- [AIM OF THE EXERCISE] Your output should be the lines from the one containing "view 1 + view" through the end of the listing, exact and inclusive, with no pictures.

- [DATA SEGMENT]
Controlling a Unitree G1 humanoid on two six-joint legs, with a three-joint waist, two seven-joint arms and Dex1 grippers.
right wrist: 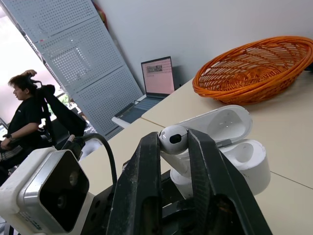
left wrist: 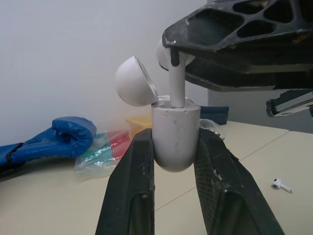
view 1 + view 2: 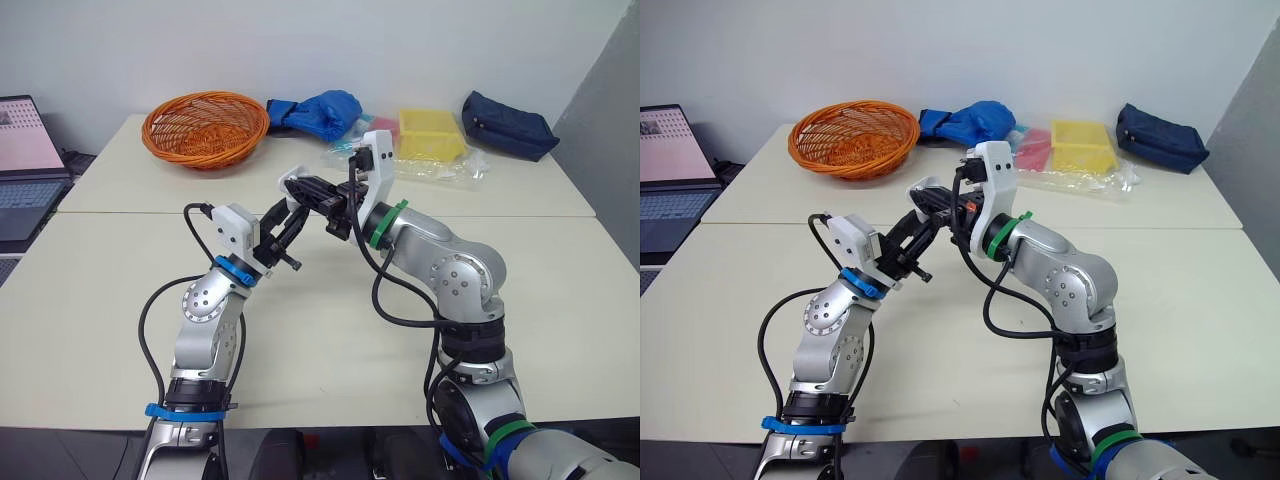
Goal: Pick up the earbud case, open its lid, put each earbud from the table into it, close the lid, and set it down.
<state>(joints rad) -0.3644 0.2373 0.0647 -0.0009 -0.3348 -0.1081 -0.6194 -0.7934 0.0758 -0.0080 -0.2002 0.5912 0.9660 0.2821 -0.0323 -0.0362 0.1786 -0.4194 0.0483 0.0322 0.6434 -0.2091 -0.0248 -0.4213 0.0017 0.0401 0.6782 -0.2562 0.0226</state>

- [EXERCISE RESPONSE]
view 1 + view 2: 
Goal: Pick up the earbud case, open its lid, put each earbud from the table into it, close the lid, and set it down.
<state>(joints rad) -0.3644 0.2373 0.0647 -0.0009 -0.3348 -0.1081 -0.6194 -0.7934 0.0758 -0.0080 -0.2002 0.5912 0.9660 0.2821 -0.0323 -0.0362 0.1786 -0.4194 0.0483 0.0322 0.6434 -0.2091 -0.0248 -0.4213 0.0017 0.0401 0.6782 -0.2562 0.0226</state>

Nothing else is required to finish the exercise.